Chapter 11

13 0 0
                                    

Jenna's POV

Walk. Run. Walk.
The whole time on my way to my room, that's all I did. I am panting hard as I reached inside. I'm trying to steady my breath as leaning on the door. What just the hell happened? It was just a meet up for heaven's sake. I really don't know why I acted nervous infront of them, I just hope they didn't notice it. And, why he's showing his frustration over me when I greeted him? Should he be happy I didn't mention we had a thing more than just an acquaintance? Much more specially infront of his girlfriend? He should be thankful or relieve atleast.

To my surprised his so called girlfriend knew me. And why was that anyway? He told her about us? Wait...wait.. there's no "us"...what I mean is he probably told her what happened between us. And so his girlfriend was okay with it? She might be the most understanding girlfriend ever if that is so..

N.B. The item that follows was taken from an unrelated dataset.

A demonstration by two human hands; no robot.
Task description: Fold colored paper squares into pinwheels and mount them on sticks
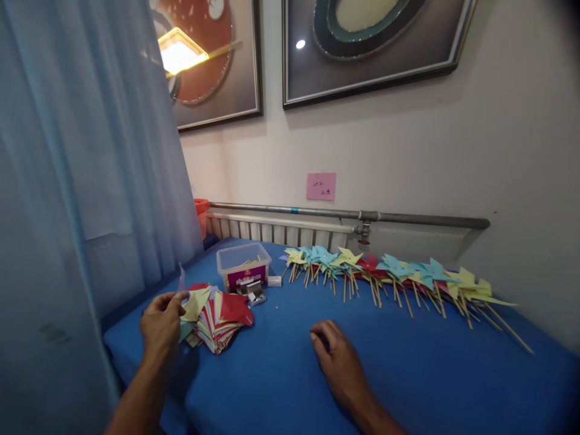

If Im the girlfriend, Im not comfortable mingling with any of my boyfriend's past flings. Thats awkward..right? Well, that is IF I am his girlfriend, but I am not so my opinion will never matter anyway.

...but you still wish to be his girlfriend?, as my mind ask so.

Hell no! I would rather not. Im not into commitments and so is he.

...thus it sounds like you're perfect for each other? Sharing the same views in life and love? Such as destiny?

Destiny? I dont even know if it exists. If it does, then why would I wish to be his girlfriend? He already had one or probably more who knows..

...and how about if he doesn't have a girlfriend? Will you consider yourself to be?

YES!! I mean I dont know. Maybe. Wait..what??? NO! No way...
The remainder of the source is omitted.